After considering the amount of the unpaid child support, the
respective incomes, assets, and liabilities of the mother and
father, and the absence of any claim that the reduced child
support affected the children's welfare, the judge reasonably
concluded that no "grave miscarriage of justice" had occurred.
See id.
3. Award of attorney's fees. The mother also challenges
the order requiring her to pay the father's attorney's fees. A
probate judge may award attorney's fees and costs in appropriate
circumstances. G. L. c. 208, § 38. "An award of attorney's
fees . . . will not be disturbed unless there is an abuse of
discretion." Hunter v. Rose, 463 Mass. 488, 499 (2012), citing
DeMatteo v. DeMatteo, 436 Mass. 18, 38-39 (2002).
The mother contends that the judge abused his discretion
because her claims arose from the father's misconduct and were
8 not made in bad faith. We disagree. A showing of "bad faith or
frivolous claims or defenses" is not required for an award of
fees under G. L. c. 208, § 38. Wasson v. Wasson, 81 Mass. App.
Ct. 574, 582 (2012). The judge concluded that an award was
warranted here because the mother's evidence at trial "fell
woefully short of the required mark," even though she had been
reminded "throughout the proceedings" of the heightened standard
that applied to her request for relief from the judgment. The
judge also acted reasonably in considering the wealth disparity
between the parties, noting that the father "credibly testified
he had to forgo necessary repairs to his home to finance his
defense." See Cox v. Cox, 56 Mass. App. Ct. 864, 881 (2002)

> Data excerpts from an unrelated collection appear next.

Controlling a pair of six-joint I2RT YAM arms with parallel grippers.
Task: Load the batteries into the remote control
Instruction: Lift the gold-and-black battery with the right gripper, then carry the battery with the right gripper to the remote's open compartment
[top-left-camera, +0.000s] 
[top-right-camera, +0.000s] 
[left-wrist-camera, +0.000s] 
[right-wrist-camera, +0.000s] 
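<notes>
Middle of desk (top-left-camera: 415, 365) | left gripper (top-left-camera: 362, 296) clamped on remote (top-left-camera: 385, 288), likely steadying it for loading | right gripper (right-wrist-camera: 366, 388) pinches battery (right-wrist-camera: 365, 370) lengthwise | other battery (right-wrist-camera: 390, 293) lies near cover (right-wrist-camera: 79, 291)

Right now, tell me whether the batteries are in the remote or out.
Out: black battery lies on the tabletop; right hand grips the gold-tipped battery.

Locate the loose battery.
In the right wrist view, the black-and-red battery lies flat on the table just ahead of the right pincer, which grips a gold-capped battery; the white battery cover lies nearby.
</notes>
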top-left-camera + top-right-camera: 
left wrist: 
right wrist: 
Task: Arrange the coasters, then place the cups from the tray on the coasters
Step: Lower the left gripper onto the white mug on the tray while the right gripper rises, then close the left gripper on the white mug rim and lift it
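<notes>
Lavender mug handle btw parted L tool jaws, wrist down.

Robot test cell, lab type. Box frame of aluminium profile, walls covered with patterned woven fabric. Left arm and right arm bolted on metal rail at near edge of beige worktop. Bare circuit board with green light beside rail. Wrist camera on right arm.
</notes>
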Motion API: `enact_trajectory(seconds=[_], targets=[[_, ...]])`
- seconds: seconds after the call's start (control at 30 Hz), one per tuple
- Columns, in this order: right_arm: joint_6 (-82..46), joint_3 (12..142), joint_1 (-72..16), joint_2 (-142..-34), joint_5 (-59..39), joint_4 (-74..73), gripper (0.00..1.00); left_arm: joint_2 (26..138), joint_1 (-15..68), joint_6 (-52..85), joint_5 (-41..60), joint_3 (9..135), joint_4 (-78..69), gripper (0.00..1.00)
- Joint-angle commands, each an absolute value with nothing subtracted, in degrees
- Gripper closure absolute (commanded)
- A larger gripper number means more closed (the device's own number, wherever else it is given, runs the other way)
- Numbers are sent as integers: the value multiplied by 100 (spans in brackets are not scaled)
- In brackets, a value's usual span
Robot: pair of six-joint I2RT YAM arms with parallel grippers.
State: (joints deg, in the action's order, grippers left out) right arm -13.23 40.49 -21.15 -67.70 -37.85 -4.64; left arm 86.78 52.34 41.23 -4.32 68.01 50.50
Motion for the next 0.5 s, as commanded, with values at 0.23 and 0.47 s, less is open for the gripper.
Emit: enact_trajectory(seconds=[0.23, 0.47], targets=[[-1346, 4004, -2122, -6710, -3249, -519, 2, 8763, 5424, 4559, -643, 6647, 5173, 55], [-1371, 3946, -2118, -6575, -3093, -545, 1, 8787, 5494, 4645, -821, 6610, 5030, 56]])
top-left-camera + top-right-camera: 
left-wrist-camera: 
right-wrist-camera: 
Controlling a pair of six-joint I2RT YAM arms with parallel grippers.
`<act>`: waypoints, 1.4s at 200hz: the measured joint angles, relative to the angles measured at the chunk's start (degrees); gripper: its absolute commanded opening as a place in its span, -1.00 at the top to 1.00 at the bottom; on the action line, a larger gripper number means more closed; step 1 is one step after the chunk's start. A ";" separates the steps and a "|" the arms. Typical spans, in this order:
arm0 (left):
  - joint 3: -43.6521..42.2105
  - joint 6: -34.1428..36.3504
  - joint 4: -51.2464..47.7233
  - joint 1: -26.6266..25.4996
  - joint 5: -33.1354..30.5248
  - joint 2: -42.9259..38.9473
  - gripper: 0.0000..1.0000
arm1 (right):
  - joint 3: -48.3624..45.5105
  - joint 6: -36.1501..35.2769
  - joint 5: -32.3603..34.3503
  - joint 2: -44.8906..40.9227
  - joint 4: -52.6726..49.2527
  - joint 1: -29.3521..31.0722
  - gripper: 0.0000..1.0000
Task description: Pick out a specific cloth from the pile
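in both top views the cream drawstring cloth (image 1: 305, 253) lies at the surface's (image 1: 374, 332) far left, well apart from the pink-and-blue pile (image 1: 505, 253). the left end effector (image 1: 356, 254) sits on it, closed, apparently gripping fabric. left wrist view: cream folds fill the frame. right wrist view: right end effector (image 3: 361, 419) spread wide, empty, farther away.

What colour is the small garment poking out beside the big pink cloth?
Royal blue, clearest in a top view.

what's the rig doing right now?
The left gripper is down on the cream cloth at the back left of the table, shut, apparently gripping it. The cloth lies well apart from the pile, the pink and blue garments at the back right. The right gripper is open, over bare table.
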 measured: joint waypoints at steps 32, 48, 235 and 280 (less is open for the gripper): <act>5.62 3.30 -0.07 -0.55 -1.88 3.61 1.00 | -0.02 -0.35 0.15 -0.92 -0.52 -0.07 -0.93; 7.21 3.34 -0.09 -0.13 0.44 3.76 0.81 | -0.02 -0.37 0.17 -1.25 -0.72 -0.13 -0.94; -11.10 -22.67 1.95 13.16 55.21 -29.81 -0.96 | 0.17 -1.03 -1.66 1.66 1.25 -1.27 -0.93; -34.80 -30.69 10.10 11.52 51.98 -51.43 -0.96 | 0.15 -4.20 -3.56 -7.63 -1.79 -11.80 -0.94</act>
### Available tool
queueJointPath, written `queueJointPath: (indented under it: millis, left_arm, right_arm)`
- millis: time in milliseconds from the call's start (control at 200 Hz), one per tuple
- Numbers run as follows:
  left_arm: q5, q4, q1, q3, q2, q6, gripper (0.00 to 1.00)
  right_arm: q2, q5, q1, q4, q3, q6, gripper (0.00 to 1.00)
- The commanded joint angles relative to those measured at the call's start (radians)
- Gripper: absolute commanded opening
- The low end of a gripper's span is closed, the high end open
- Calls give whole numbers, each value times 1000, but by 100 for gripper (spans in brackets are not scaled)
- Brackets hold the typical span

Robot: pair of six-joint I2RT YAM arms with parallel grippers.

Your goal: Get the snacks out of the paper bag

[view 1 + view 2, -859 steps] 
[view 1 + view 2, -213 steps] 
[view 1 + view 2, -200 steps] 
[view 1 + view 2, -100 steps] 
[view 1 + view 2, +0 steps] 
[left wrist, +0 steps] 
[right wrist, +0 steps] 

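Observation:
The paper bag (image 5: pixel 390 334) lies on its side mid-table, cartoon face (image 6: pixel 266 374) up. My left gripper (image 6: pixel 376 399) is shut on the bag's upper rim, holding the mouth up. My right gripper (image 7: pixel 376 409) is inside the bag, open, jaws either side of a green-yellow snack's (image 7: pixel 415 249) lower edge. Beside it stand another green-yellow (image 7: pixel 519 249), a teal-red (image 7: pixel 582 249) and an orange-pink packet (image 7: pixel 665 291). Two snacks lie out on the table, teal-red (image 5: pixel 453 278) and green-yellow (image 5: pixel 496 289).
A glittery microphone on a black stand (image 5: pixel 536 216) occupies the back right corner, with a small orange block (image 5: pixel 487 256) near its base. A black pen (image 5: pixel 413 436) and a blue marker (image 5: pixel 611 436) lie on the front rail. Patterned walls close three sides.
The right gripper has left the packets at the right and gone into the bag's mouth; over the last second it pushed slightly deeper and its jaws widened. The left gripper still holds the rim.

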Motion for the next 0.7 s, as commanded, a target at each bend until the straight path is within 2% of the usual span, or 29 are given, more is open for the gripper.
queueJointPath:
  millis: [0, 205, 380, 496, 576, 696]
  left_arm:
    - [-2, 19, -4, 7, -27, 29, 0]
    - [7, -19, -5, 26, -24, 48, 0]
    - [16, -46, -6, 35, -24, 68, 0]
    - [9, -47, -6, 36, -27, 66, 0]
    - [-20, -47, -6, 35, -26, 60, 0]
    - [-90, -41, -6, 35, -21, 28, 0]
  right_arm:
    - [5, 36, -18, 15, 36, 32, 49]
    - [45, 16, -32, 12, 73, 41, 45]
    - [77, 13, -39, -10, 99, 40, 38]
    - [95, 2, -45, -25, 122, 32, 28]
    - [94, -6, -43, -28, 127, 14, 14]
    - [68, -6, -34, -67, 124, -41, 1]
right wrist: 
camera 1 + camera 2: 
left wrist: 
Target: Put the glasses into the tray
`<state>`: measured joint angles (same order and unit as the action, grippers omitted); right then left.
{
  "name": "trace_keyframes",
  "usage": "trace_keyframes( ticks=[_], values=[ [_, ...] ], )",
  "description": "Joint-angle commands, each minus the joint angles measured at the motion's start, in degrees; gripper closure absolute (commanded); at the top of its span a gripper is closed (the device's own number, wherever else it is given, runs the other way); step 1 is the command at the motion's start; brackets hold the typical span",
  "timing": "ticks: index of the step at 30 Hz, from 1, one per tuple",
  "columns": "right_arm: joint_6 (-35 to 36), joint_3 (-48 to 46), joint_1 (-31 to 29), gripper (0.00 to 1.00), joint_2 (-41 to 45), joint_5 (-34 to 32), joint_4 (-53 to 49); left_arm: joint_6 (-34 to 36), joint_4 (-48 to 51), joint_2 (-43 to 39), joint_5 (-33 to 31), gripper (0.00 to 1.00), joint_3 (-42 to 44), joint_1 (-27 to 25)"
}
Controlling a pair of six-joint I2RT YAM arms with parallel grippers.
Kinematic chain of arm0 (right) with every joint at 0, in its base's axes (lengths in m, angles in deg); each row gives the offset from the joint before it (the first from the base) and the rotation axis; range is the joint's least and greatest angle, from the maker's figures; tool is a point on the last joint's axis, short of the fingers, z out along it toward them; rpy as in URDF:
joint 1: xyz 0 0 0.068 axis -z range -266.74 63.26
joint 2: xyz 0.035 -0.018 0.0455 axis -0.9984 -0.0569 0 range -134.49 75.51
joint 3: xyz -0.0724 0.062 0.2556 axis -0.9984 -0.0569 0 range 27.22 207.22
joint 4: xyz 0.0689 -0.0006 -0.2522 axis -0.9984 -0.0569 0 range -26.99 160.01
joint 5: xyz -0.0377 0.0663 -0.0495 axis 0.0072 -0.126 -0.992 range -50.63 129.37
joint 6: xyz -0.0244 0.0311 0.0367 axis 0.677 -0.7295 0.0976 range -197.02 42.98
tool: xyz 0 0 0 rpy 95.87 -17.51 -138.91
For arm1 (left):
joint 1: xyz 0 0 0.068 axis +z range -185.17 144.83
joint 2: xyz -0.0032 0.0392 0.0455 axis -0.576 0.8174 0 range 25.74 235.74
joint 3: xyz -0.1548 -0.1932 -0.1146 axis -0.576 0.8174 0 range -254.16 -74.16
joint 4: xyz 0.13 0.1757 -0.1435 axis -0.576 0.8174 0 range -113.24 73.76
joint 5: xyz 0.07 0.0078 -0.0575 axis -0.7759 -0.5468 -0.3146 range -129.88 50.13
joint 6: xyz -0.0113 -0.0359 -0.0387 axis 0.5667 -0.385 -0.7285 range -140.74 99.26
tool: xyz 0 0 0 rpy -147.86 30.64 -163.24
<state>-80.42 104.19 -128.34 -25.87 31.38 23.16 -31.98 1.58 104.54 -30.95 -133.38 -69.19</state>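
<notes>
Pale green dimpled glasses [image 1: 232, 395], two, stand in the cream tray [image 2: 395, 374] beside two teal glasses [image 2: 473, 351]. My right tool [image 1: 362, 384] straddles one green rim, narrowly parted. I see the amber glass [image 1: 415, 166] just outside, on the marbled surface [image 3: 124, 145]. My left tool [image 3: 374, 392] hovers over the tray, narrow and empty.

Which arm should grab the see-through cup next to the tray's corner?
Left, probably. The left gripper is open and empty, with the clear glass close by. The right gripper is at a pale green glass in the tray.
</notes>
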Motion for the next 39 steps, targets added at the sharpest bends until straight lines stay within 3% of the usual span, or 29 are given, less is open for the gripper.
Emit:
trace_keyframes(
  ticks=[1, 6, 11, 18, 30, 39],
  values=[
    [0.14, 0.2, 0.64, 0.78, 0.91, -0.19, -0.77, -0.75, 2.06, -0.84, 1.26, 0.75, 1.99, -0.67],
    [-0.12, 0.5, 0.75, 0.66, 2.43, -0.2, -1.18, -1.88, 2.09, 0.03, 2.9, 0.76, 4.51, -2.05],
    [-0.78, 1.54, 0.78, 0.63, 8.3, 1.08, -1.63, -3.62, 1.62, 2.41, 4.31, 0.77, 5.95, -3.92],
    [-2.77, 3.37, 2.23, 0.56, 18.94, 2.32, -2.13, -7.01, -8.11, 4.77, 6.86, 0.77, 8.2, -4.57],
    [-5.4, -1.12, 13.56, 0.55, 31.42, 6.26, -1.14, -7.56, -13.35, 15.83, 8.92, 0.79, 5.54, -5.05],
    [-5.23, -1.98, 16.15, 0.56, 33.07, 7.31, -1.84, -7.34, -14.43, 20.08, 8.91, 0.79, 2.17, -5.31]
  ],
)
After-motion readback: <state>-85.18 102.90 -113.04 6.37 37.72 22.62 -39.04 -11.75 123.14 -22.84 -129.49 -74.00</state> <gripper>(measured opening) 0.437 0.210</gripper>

(statute is "designed to level the playing field and allow both
sides access to capable legal representation"). Finally, the
judge did not abuse his discretion in determining the amount of
fees to be awarded, particularly since, "having conducted the
trial," he had "ample opportunity to observe" counsel's
performance and assess the reasonableness of the requested fees.
9 See Murphy v. Murphy, 82 Mass. App. Ct. 186, 195 (2012).1
Judgment dated October 7, 2024, affirmed.
Judgment dated February 5, 2025, affirmed.
By the Court (Meade, Ditkoff & Toone, JJ.2),
Clerk
Entered: December 2, 2025.
1 In the Probate and Family Court, the father was also awarded a partial amount of fees for this appeal. Although the mother filed a notice of appeal from the order awarding the partial fees, the argument in the mother's brief is limited to those fees awarded the father in defending against the action in equity. We limit our decision to the claim raised. See Mass. R. A. P. 16 (a) (9) (A), as appearing in 481 Mass. 1628 (2019) ("The appellate court need not pass upon questions or issues not argued in the brief . . ."). We deny the father's request for further appellate attorney's fees and costs. Although the mother's arguments on appeal are unpersuasive, they are not frivolous. See Marabello v. Boston Bark Corp., 463 Mass. 394, 400 (2012).
2 The panelists are listed in order of seniority.